**Task objective**
From the data below, return the exact lines starting at the line containing "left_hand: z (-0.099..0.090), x" and ending at the line containing "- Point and", both included, and nothing else.

**Available data**
^^^^^^^^^^^^^^^^

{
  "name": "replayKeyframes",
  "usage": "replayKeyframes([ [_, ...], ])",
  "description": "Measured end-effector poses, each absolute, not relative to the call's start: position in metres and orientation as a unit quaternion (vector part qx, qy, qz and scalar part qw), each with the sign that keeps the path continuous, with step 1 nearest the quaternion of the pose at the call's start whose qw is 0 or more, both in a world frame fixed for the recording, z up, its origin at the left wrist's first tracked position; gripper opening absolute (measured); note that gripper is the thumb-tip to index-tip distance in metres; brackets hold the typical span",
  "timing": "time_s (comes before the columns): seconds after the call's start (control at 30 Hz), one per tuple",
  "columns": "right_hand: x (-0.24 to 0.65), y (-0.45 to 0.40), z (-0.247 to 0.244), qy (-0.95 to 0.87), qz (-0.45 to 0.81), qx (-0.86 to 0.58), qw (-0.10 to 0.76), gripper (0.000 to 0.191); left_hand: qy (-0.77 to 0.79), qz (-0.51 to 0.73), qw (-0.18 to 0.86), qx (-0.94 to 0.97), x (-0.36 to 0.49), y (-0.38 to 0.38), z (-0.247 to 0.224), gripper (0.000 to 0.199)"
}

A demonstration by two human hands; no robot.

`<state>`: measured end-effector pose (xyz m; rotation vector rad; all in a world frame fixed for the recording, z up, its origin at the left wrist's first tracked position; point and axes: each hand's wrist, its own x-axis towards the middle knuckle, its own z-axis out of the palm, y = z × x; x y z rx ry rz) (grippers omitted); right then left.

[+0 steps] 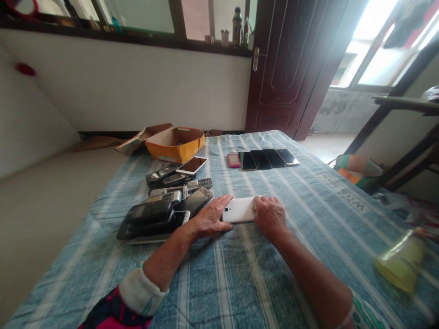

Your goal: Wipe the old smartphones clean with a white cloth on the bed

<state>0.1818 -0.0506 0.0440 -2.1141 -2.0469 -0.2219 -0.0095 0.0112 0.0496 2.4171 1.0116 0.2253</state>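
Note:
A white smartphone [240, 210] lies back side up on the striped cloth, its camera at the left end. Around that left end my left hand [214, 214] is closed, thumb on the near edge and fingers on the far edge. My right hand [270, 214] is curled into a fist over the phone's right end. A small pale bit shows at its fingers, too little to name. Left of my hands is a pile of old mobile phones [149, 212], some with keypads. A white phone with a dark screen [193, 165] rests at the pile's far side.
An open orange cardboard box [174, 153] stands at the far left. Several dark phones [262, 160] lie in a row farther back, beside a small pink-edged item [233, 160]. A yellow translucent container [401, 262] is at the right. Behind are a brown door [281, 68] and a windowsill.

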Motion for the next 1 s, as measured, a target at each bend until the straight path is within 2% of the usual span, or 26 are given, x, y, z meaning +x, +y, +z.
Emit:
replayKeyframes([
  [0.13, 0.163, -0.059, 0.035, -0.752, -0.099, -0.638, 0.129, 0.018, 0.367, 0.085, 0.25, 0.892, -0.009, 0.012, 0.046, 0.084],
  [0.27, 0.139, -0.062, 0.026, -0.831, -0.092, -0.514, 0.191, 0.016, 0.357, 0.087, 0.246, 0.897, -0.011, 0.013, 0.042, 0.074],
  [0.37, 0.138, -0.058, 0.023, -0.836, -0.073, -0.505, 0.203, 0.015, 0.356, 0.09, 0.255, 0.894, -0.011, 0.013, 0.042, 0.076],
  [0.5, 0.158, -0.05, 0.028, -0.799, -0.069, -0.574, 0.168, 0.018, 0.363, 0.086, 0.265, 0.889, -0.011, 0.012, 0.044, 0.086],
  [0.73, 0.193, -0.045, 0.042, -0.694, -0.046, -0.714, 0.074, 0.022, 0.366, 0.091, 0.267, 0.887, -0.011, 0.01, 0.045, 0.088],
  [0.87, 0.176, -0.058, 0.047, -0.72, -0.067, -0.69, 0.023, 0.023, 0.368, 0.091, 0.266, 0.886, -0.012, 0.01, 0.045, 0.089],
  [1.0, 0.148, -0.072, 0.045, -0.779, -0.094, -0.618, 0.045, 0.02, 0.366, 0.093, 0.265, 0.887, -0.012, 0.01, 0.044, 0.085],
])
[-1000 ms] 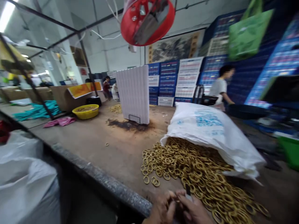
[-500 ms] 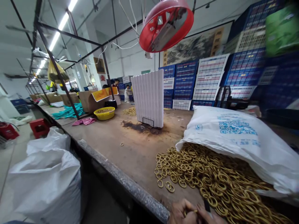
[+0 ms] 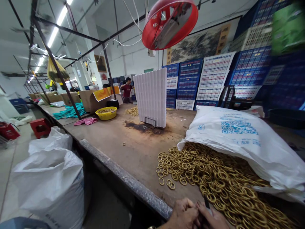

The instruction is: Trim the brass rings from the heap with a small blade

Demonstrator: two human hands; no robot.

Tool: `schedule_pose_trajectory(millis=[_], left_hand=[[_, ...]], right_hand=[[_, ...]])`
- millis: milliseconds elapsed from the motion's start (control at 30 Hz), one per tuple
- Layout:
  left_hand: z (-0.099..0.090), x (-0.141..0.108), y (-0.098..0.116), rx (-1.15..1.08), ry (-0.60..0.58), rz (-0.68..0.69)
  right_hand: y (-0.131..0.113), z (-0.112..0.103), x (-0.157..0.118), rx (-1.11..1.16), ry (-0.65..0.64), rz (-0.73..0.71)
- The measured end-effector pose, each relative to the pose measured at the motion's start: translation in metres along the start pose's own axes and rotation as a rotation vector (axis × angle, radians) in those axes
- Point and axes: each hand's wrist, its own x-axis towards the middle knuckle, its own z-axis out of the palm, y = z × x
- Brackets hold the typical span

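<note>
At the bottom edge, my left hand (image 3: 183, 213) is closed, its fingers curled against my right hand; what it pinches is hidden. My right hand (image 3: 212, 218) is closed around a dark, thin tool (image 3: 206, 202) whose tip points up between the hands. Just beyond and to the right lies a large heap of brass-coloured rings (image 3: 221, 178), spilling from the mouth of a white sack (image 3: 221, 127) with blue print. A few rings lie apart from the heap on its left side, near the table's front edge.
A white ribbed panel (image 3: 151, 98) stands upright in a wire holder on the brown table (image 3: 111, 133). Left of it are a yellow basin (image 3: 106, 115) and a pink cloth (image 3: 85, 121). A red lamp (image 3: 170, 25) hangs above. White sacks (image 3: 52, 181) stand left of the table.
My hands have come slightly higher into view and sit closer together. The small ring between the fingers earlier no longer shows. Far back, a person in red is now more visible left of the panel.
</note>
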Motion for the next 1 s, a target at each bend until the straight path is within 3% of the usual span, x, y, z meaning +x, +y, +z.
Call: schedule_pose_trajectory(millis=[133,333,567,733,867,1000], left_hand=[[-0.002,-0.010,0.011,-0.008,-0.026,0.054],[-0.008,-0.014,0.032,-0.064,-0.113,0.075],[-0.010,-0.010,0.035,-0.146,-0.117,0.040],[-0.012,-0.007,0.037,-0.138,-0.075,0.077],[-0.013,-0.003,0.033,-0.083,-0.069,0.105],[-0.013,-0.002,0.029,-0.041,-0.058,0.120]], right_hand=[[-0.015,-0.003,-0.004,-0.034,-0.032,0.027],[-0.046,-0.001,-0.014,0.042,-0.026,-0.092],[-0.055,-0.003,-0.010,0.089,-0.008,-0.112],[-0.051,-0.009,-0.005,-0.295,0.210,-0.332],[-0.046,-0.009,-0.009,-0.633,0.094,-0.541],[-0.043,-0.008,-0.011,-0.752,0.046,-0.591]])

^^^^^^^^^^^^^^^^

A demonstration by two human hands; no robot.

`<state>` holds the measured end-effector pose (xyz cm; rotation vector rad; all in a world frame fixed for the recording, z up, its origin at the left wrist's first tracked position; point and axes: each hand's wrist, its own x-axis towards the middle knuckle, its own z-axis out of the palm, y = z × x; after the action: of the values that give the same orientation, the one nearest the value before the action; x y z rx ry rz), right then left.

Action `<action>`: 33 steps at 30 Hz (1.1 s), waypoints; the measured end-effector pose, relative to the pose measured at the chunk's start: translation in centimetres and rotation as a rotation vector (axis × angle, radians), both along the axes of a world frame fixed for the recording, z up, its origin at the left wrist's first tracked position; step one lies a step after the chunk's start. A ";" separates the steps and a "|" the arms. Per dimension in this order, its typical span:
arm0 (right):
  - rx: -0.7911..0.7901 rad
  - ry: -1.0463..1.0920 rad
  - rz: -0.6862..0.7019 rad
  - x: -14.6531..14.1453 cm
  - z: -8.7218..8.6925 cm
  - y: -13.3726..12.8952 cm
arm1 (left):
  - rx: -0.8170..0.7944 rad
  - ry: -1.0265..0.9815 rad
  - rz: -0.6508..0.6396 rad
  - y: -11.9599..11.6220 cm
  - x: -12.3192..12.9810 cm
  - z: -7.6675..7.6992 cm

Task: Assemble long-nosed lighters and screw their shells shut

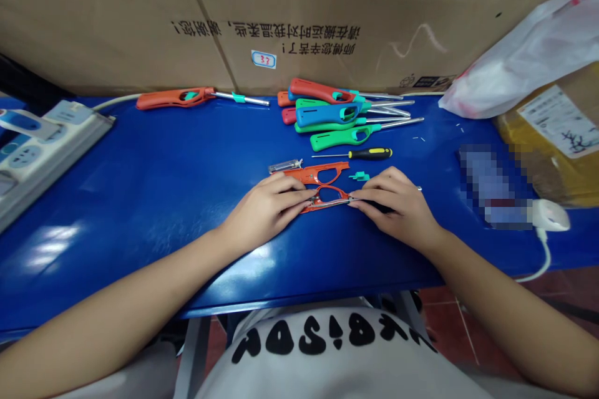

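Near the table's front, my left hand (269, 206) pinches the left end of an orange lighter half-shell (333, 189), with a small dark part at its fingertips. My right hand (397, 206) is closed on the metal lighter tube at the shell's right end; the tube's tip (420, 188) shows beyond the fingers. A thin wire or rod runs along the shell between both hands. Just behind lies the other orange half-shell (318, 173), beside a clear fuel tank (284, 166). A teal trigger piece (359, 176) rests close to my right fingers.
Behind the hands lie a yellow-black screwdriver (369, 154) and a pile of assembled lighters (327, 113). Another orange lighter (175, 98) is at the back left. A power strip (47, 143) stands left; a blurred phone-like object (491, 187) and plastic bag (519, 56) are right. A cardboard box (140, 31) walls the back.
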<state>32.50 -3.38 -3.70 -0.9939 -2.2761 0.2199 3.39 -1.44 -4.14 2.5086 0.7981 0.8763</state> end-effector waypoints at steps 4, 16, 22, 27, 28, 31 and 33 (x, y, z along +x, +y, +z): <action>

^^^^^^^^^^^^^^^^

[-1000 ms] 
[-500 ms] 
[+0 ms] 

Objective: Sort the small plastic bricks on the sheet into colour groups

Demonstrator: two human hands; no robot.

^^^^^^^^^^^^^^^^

**Problem solution**
  left_hand: z (-0.099..0.090), x (-0.141..0.108), y (-0.098..0.116), rx (-1.15..1.08), ry (-0.60..0.58), rz (-0.68..0.69)
  right_hand: y (-0.131..0.113), z (-0.112..0.103), x (-0.157..0.118), rx (-1.11..1.16), ry (-0.65..0.64), rz (-0.73..0.71)
- The measured end-effector pose, each relative to the pose measured at the motion's start: translation in metres along the start pose's own axes and rotation as a rotation vector (axis × angle, radians) in those axes
- Point and axes: each hand's wrist, its own x-axis towards the middle knuckle, its own z-axis out of the palm, y = z × x

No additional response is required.